MEXEM real-time, intraday margining platform allows us to implement the Day Trading Margin Rules to Portfolio Margin accounts based on real-time equity, so Pattern Day Trading Accounts will always be able to trade based on their entire, real-time buying power.

Because of the complication of Portfolio Margin estimations it would be exceedingly complicated to estimate margin requirements manually. We motivate those interested in Portfolio Margin to use MEXEMs TWS Portfolio Margin Demo to comprehend the impact of Portfolio Margin requirements under various scenarios.

U.S Stocks

This page consists of the estimations of margins for a Reg T Margin Accounts.

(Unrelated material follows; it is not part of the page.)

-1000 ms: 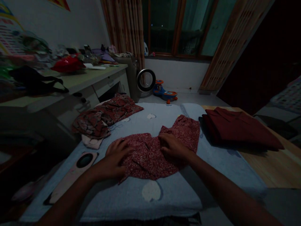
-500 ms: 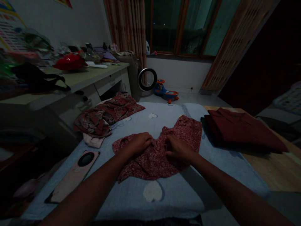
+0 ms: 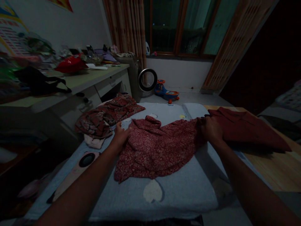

All margin requirements that are mentioned in this page are the minimum requirements.
The following tabulation shows the basic margins for stocks (while submitting the trade), the maintenance margins (while holding the stocks) and end of the day margins.

Long Position:

  • The initial margins are 25% of the value of the securities.
  • Maintenance margins are like the initial margins.
  • The initial margins at the end of the day are 50% of the value of the securities.
  • For cash account – 100% of the value of the securities.

Short Position:

  • The initial margin is 30% of the value of the securities.
  • Maintenance margins:
    • 30% of the value of the securities if the price is higher than $16.67.
    • $5 per stock if the price is higher than 5$ but lower than 16.67$
    • 100% of the value of the securities if the price is lower than $5.
    • $2.50 per stock if the price of the stock price is equal or lower than $2.50.

Unique shares
We may decrease the collateral value of securities (lessens marginability) for a variety of reasons, including:

  • small market capitalization or small issue size
  • low liquidity in the collective primary/secondary exchanges
  • involvement in tenders and other corporate action

Changes in marginability are usually considered for a certain security, in cases of concerns about the viability or liquidity of a company, marginability deductions will be implemented to all securities provided by, or related to, the affected company, including bonds, derivatives, depository receipts, etc.

See the section on Reduced Marginability Calculations on the Margin Calculations page for information concerning large position and position concentration algorithms that might affect the margin rate implemented to a given security within an account and may differ between accounts.